13. Hukuk Dairesi 2016/6099 E. , 2017/6482 K.
"İçtihat Metni"
MAHKEMESİ :Tüketici Mahkemesi
Taraflar arasındaki menfi tespit davasının yapılan yargılaması sonunda ilamda yazılı nedenlerden dolayı davanın kabulüne yönelik olarak verilen hükmün süresi içinde davalı avukatınca temyiz edilmesi üzerine dosya incelendi gereği konuşulup düşünüldü.
KARAR
Davacı, davalı şirket ile 01/03/2014 tarihinde ... ve ... no"lu devre mülk satış sözleşmesi ve senetleri imzaladığını, 250 TL ödediğini, geriye kalan kısmını taksitlendirdiğini, toplam 17.100 TL bedelli 60 adet senet imzaladığını, devre mülkün tesliminin yapılmadığını belirterek devremülk satış sözleşmesinin iptalini, sözleşme sebebiyle imzalanan senetlerin iptalini, 250,00-TL"nin ödeme tarihinden itibaren işleyecek yasal faizi ile birlikte iadesini talep etmiştir.
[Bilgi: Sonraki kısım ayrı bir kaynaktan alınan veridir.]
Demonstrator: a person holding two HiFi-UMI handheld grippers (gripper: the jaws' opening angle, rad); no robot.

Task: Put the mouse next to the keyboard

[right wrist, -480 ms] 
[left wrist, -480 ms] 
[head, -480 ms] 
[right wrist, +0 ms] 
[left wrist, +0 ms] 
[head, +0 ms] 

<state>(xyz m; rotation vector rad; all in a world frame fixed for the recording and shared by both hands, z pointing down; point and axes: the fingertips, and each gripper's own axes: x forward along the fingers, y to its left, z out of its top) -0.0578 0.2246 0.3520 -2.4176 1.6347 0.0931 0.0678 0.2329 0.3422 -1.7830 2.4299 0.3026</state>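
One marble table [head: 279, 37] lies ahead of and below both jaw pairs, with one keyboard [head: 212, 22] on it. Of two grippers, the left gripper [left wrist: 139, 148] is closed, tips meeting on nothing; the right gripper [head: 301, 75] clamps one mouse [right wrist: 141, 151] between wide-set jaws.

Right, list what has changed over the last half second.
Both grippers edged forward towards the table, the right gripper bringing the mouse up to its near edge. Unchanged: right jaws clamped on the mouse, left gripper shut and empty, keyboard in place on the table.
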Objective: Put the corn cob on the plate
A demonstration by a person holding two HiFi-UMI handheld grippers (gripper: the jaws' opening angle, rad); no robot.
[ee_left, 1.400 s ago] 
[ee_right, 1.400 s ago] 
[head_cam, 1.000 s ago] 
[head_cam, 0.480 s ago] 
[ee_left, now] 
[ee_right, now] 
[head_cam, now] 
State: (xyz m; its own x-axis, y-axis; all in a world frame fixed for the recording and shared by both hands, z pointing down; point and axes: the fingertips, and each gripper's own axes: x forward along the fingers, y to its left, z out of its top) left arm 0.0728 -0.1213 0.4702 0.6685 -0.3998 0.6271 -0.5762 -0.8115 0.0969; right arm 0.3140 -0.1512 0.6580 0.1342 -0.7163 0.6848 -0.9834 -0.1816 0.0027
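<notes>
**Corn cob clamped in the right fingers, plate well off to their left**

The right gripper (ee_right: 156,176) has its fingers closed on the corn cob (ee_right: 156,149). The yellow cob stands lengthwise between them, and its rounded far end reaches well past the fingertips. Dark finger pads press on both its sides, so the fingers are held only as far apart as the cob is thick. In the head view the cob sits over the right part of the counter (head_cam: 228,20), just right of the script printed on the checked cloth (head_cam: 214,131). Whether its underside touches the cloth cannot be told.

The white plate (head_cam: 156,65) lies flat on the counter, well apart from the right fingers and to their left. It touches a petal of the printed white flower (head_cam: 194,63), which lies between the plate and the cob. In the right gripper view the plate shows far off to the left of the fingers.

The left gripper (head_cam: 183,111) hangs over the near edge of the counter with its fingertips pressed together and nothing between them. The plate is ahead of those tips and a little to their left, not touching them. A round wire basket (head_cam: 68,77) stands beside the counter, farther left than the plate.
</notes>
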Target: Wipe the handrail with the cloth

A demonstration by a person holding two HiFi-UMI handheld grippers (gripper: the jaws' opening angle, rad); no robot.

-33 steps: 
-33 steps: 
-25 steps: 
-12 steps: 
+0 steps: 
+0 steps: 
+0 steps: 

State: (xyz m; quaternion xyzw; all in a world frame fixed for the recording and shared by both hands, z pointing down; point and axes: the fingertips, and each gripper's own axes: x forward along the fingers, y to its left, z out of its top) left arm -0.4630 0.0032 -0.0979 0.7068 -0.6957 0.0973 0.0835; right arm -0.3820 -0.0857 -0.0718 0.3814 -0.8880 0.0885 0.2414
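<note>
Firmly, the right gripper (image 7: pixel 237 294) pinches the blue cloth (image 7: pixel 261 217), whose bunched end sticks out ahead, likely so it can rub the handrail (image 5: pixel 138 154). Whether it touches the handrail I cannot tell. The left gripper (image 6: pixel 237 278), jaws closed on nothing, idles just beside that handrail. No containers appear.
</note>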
Davalı, davanın reddini dilemiştir.
Mahkemece, Davanın KABULÜ ile, Taraflar arasında düzenlenen 01/03/2010 tarihli ... VE ... nolu hisseli gayrimenkul satış sözleşmesinin İPTALİNE, Davacı tarafından davalıya ödenen 250 TL"nin dava tarihinden itibaren işleyecek yasal faiziyle birlikte davalılardan tahsiline, 109 adet çeşitli vade ve miktarlardaki MİEMT501 için toplam 17.000,00 TL bedelli ve MİEMT500 için toplam 17.000,00 TL bedelli bonoların iptali ilendavacıya verilmesine, bu bonolardan dolayı davacının borçlu olmadığının tespitine, karar verilmiş; hüküm davalı tarafından temyiz edilmiştir.
1-Dosyadaki yazılara, kararın dayandığı delillerle yasaya uygun gerektirici nedenlere ve özellikle delillerin takdirinde bir isabetsizlik bulunmamasına göre davalının sair temyiz itirazlarının reddi gerekir.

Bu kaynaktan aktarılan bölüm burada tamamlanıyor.